Core subjects every day. Mikaela's Runic Studies in the morning — precise, demanding, the kind of class that required your full attention not because she asked for it but because the material punished the absence of it. Aura and Magic Control in the afternoon — quieter in tone, more deliberate, the kind of teaching that felt less like instruction and more like observation. Fitz's Basic Language twice a week — the Human was unhurried and methodical and three quarters of the room spent the first session deciding he wasn't worth their attention, which Diablo noted as their mistake and not his concern. Rhakal's Survival and Fieldcraft on alternate mornings — the Lion Beastman walked in on the first day, looked at the room the way you look at something you are about to take apart, and said nothing for forty seconds before beginning. Nobody had been late since.

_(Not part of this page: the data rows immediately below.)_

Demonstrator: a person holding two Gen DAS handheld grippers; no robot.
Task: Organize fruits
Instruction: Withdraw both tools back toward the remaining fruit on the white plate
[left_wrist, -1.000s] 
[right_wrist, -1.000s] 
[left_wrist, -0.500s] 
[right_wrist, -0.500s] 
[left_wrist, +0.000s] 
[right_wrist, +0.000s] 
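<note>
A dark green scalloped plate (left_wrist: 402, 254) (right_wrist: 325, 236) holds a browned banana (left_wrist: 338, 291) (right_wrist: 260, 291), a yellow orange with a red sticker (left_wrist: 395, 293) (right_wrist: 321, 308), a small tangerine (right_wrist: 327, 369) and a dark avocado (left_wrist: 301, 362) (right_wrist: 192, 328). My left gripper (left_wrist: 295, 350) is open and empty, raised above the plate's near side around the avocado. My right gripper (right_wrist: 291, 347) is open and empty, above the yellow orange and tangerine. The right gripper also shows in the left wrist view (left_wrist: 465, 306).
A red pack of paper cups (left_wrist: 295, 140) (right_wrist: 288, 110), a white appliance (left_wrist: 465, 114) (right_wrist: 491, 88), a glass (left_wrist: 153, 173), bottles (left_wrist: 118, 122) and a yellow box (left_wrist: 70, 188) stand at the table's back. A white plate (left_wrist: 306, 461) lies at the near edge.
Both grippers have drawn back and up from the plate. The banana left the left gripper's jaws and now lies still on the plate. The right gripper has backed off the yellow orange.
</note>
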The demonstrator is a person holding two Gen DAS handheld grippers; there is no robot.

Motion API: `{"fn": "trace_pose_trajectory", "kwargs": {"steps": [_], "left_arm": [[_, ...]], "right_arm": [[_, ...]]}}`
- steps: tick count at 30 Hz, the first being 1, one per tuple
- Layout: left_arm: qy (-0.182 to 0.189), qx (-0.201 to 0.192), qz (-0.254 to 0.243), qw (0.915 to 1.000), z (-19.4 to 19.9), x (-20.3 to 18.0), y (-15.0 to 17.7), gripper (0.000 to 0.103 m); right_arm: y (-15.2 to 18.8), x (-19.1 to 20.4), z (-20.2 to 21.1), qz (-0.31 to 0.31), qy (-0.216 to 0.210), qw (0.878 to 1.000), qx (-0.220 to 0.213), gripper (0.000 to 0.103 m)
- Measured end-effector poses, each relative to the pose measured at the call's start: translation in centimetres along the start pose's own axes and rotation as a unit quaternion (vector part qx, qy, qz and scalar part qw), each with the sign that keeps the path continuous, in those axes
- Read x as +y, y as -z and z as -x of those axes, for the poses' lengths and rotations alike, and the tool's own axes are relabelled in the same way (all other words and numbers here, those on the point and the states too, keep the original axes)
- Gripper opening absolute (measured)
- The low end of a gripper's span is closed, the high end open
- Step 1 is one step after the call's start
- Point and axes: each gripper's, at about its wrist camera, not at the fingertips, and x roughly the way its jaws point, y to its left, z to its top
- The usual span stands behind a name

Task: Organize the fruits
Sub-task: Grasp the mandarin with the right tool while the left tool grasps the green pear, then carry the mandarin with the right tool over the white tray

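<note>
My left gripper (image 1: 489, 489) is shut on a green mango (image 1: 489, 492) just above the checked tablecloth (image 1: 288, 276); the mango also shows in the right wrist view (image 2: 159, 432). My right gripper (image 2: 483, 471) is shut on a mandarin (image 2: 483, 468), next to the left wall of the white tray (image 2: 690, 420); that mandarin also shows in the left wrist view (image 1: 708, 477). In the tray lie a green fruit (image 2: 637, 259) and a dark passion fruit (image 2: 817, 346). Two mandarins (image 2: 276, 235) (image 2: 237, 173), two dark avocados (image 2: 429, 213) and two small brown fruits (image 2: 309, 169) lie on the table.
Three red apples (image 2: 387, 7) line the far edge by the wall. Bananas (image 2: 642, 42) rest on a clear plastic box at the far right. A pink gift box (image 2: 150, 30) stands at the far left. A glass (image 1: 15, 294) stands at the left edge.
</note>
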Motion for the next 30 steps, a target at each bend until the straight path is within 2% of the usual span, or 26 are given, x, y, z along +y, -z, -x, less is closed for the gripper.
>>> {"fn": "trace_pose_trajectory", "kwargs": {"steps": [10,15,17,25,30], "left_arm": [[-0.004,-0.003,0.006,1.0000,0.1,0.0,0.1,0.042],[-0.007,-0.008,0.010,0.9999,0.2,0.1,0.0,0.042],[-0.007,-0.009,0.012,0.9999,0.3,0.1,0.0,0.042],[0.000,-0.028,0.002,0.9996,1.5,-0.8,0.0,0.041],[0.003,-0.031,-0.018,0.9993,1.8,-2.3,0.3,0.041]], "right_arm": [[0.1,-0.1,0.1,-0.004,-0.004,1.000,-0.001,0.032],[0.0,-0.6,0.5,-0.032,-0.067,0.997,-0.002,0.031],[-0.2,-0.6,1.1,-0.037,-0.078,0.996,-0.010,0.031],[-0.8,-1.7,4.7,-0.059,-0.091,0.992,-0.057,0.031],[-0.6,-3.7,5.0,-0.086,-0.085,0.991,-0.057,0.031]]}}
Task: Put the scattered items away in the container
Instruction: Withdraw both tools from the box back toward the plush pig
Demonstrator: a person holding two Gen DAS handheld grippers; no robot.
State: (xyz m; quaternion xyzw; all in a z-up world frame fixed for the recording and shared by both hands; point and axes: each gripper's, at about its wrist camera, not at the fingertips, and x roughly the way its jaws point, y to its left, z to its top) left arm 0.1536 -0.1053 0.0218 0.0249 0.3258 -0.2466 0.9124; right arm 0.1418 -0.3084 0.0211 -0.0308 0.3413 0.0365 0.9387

Days settled into each other. He ate. He attended class. He walked the grounds at hours when they were mostly empty not because he was avoiding people but because he preferred the quality of silence that existed when most people were somewhere else. He slept under the two moons and woke before the bell and moved through the academy like someone who had always been here and intended to remain unremarkable for as long as it served him.
He preferred it this way. That was not the same as being alone by default — it was a choice, made deliberately, the same way every other choice he made was deliberate.
Nothing worth noting happened. That was precisely the point.
───
The second Alchemy class met in a low stone room in the western wing — smaller than the History classroom, shelves along the walls lined with labeled bottles and sealed containers and the organised clutter of a subject that required material to function. Attendance was low. Six students from different tiers spread across the room with the comfortable spacing of people who had no particular reason to sit close to each other.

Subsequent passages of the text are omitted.